6. Process according to any one of claim 1, wherein the heat treatment is performed by means of pasteurization at a temperature greater than 70° C.
7. Process according to any one of claim 1, wherein the heat treatment is performed by means of a direct system of uperization steam injection at a temperature comprised between 110 and 160° C., maintaining this temperature for a time comprised between 2 and 90 s.
8. Butter obtainable by means of the process according to claim 1.
9. Butter according to claim 8, having a content comprised between 10-83% fat with respect to the total weight of the composition and between 40-90% by weight of dry extract with respect to the total weight of the composition.
10. Butter according to any one of claims 8, having a germ content less than 1 CFU/mL after incubation at 30° C. for 15 days.
11. Butter according to claim 8, having a viscosity comprised between 15000 and 40000 cP measured at a temperature of 10° C. in a Brookfield DV-II+Pro viscometer with the measurement parameters of module 6 and speed 10.

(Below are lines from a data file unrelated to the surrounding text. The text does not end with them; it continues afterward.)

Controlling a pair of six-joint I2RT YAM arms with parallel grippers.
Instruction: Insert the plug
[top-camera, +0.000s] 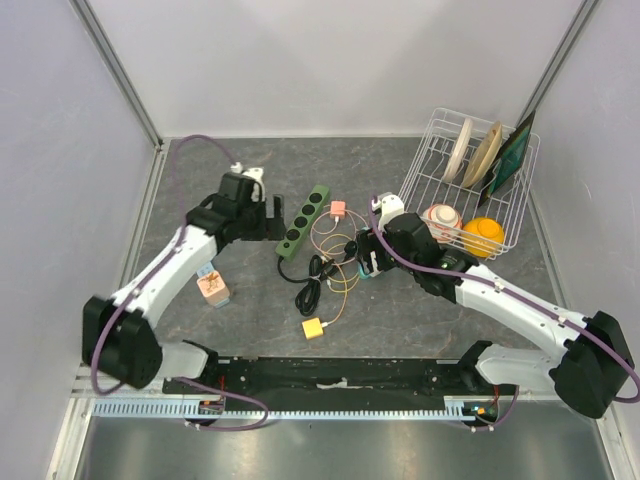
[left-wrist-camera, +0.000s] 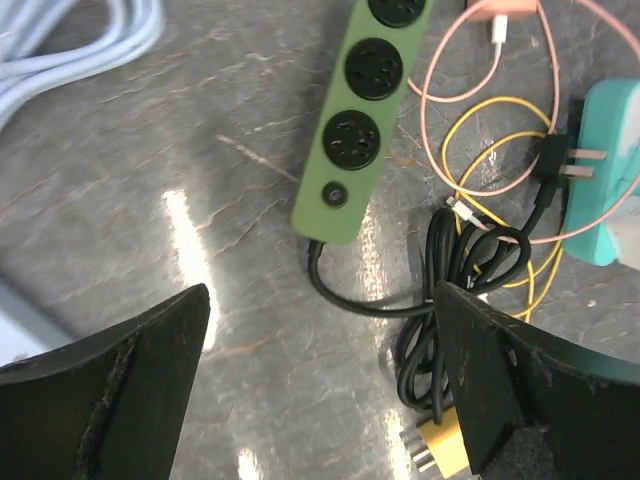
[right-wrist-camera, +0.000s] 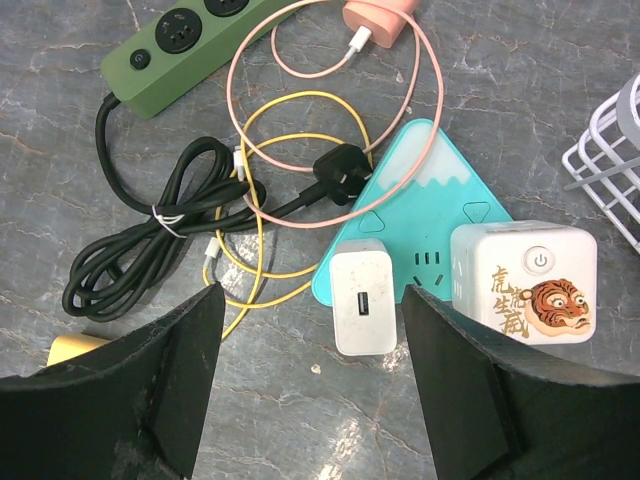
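I see a gray stone table and pale walls. The black plug lies near the green strip, just ahead of my spread right end effector.

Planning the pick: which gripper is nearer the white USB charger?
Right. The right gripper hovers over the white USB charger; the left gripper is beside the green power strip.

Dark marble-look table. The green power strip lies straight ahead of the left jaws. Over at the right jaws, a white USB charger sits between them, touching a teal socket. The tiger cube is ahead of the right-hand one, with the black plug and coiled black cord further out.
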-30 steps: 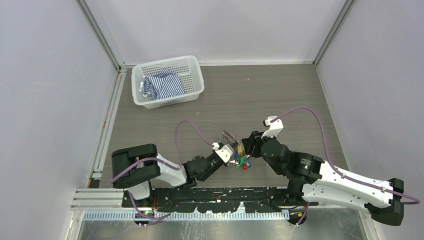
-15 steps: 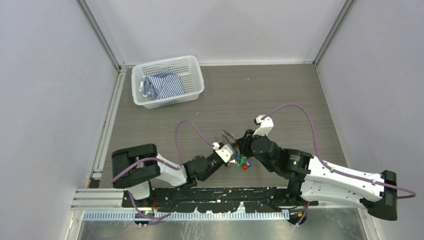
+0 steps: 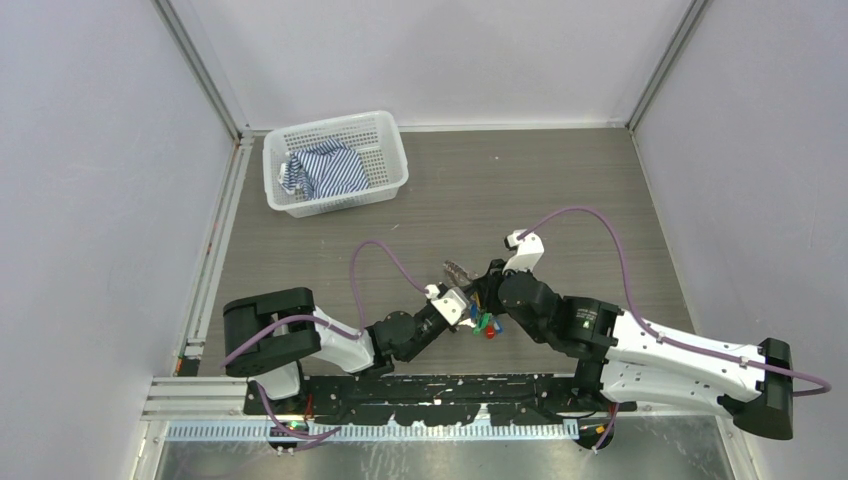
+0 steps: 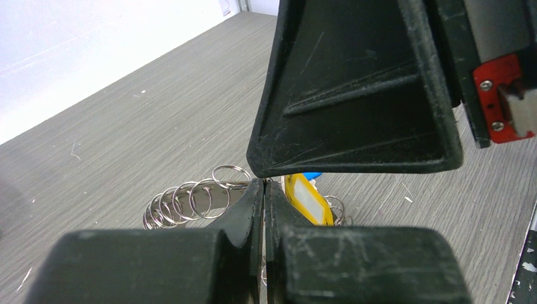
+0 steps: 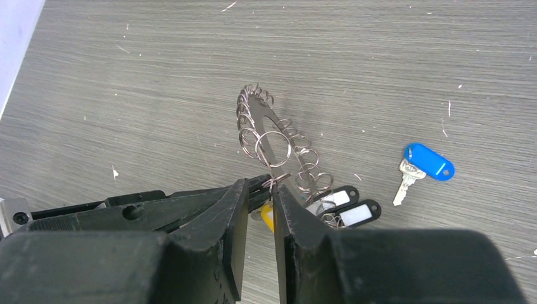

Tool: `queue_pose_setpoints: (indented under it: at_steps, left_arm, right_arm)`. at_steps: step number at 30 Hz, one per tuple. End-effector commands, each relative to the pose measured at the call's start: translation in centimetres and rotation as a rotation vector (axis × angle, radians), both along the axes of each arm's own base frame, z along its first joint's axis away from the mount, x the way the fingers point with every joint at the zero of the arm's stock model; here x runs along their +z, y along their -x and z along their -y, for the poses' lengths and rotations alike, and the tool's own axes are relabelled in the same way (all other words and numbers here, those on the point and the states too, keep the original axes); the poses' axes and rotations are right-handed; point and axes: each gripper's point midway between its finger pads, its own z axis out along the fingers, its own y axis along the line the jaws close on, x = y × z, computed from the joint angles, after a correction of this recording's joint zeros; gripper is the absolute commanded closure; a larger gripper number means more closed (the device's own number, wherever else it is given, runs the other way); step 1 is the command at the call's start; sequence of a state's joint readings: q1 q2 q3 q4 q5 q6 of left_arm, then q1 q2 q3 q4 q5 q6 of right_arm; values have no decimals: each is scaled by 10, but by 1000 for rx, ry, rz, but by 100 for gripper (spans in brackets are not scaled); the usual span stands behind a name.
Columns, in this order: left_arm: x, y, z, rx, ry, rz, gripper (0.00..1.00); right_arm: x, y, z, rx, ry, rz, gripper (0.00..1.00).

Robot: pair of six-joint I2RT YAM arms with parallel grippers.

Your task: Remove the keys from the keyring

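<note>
Rightward arm has advanced toward its partner, jaws narrowing from wide. Now the right gripper (image 5: pixel 261 190) straddles a yellow tag (image 4: pixel 308 201); whether it touches cannot be told. Pressed fully together, the left gripper (image 4: pixel 263 190) sits at the near end of the keyring (image 5: pixel 272 136), which stretches away over the matte wood-grain table (image 5: pixel 380 63). One blue-tagged key (image 5: pixel 425 163) lies well apart.

Likely hazards:
- glossy hard plastic slipping from the pads
- thin springy steel coils snagging, so a pull drags the whole bunch
- crowded black fingers colliding
</note>
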State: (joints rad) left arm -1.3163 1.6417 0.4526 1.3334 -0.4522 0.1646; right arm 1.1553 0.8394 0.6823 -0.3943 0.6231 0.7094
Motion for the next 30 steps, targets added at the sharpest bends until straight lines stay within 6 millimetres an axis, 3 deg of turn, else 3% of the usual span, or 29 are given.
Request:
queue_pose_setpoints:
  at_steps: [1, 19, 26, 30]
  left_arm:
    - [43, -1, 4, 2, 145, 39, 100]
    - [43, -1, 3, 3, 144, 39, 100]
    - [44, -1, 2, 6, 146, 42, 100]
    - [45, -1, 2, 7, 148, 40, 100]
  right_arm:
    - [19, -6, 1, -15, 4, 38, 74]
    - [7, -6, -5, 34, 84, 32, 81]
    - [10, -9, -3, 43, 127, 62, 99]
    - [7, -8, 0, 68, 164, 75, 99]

12. Butter according to claim 8, having:
a value of viscosity between 300000 and 500000 Poises for a stress ramp performed at 10° C. from 0.01 to 100 Pa in 300 s;
a linear viscoelastic range between 0.1 and 1 Pa for a stress scan performed at 10° C. from 0.01 to 100 Pa, with constant values of the moduli of elasticity and viscosity of approximately 3000 and 500 Pa respectively;
constant values of the moduli of elasticity and viscosity of approximately 1500 and 400 Pa respectively between 5 and 20° C. for a temperature scan performed from 5 to 25° C. at a heating rate of 1° C./min and at a constant stress of 0.5 Pa;
a recovery percentage of 66% for a creep and recovery test performed at 10° C. wherein in the creep phase a constant stress of 0.5 Pa is applied for 180 s and subsequently the recovery phase has a duration of 300 s.
13. Process for packaging the butter according to claim 8, comprising a step of packaging in a package, preferably at a temperature comprised between 6 and 98° C. and preferably in aseptic conditions, a packaged sterile butter being obtained.

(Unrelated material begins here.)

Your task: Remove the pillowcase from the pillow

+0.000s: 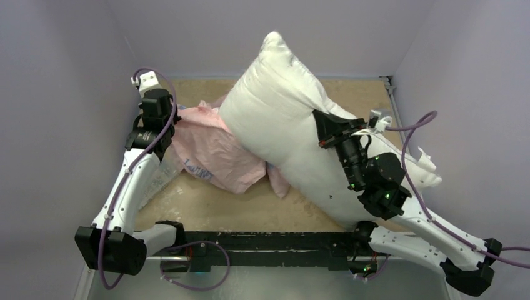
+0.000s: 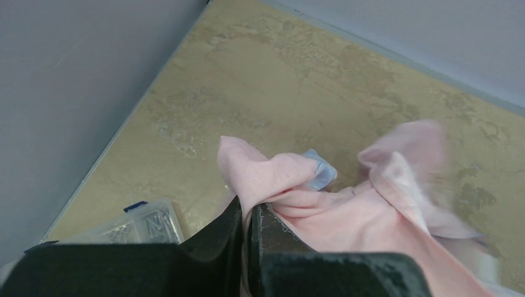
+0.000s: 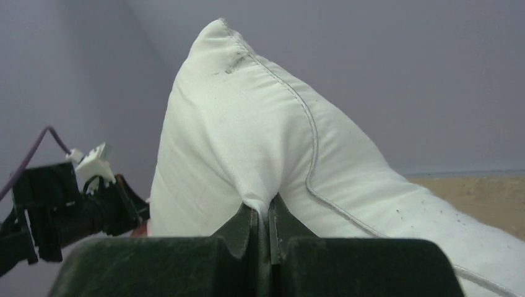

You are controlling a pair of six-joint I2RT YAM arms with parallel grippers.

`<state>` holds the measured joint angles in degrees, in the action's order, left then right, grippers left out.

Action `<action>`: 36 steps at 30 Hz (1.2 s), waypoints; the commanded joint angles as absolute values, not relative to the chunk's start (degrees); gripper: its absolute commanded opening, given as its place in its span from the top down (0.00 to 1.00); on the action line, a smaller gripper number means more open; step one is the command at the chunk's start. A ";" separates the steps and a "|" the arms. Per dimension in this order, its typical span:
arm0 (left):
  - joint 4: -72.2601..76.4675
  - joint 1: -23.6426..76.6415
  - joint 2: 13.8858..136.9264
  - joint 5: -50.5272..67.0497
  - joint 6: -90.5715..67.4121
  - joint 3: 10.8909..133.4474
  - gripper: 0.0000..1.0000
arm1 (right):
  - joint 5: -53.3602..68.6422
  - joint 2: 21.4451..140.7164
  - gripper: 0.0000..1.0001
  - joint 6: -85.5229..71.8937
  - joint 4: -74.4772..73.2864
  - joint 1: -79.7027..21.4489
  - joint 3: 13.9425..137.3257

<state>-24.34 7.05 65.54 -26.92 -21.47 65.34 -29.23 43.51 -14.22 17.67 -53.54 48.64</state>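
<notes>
The pillow [image 1: 281, 119] is a large plump white cushion, tilted up with one corner high at the back; it fills the right wrist view [image 3: 247, 142]. My right gripper [image 1: 322, 128] is shut on a pinch of its white cover [image 3: 260, 207]. The pillowcase [image 1: 212, 150] lies crumpled, pale pink side out with blue script, to the left of and partly under the pillow. My left gripper [image 1: 170, 122] is shut on a fold of the pillowcase [image 2: 272, 179] at its left edge, as the left wrist view [image 2: 249, 213] shows.
A clear plastic box [image 2: 133, 226] lies on the tan table [image 1: 206, 209] under the left arm. Purple-grey walls close in at the left, back and right. The arms' black base rail [image 1: 269, 240] runs along the near edge.
</notes>
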 commanded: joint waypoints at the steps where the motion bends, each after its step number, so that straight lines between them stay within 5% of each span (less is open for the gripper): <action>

14. Process according to claim 13, wherein the package is a spray type container, or a tube type container, or a dispensing package with a membrane stopper.
15. Process according to claim 13, wherein the dispensing package with a membrane stopper is a container provided with a dispensing and anti-drip nozzle with a membrane, particularly with a silicone membrane.
16. Butter in a package obtainable by means of the process according to claim 13.
US12/974,238 2009-12-22 2010-12-21 Butter and process for obtaining same Abandoned US20110151081A1 (en)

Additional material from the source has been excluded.